§ **Work instructions**: Find the line containing "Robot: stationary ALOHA" in the entries below. Reproduce that line and each one after it to the end, exactly, with no other lines.

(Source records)

-=-=-=-=-

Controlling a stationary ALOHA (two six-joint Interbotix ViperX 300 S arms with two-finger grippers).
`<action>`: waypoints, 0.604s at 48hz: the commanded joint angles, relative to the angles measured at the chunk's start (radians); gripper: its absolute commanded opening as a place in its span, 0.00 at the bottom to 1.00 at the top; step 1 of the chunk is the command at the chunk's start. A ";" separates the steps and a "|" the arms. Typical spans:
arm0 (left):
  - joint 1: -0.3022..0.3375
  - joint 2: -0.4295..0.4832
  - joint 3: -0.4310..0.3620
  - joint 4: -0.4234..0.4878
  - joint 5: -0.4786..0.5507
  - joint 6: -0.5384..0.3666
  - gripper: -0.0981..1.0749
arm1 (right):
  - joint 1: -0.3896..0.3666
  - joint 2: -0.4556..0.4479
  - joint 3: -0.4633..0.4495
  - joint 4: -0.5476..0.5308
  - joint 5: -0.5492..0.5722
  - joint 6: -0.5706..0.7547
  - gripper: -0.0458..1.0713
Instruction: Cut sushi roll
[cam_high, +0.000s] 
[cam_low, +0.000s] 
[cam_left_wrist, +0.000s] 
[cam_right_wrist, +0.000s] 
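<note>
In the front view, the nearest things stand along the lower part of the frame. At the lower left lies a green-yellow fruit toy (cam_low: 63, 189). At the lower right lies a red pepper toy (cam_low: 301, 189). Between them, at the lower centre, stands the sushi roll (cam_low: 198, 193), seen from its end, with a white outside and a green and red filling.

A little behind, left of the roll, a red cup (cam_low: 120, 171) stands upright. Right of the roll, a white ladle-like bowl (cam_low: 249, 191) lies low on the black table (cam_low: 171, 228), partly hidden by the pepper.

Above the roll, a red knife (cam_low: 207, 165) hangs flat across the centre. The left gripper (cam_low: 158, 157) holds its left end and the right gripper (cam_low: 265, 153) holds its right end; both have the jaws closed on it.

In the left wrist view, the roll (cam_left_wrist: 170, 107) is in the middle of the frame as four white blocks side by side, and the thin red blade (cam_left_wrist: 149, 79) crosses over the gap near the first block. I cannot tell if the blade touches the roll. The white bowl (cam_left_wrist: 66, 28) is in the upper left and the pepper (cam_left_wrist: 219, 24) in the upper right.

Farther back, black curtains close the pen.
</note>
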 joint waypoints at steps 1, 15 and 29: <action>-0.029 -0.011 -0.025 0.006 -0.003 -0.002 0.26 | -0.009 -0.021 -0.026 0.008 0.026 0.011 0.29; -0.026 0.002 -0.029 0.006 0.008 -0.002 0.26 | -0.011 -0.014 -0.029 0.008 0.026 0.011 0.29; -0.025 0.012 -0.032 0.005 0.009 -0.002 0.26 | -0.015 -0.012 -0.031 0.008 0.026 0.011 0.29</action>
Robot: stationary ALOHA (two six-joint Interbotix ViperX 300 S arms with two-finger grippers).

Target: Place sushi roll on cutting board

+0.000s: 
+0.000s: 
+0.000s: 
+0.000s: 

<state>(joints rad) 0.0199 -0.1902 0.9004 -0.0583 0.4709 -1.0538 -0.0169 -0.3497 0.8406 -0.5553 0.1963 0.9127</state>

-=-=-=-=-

§ **Written response**:
Robot: stationary ALOHA (two six-joint Interbotix ViperX 300 S arms with two-finger grippers).

Target: Place sushi roll on cutting board

+0.000s: 
+0.000s: 
+0.000s: 
+0.000s: 

<state>(joints rad) 0.0199 -0.1902 0.9004 -0.0583 0.4709 -1.0538 -0.0169 -0.3497 0.8406 -0.5553 0.1963 0.9127</state>

Nothing further is required for this exercise.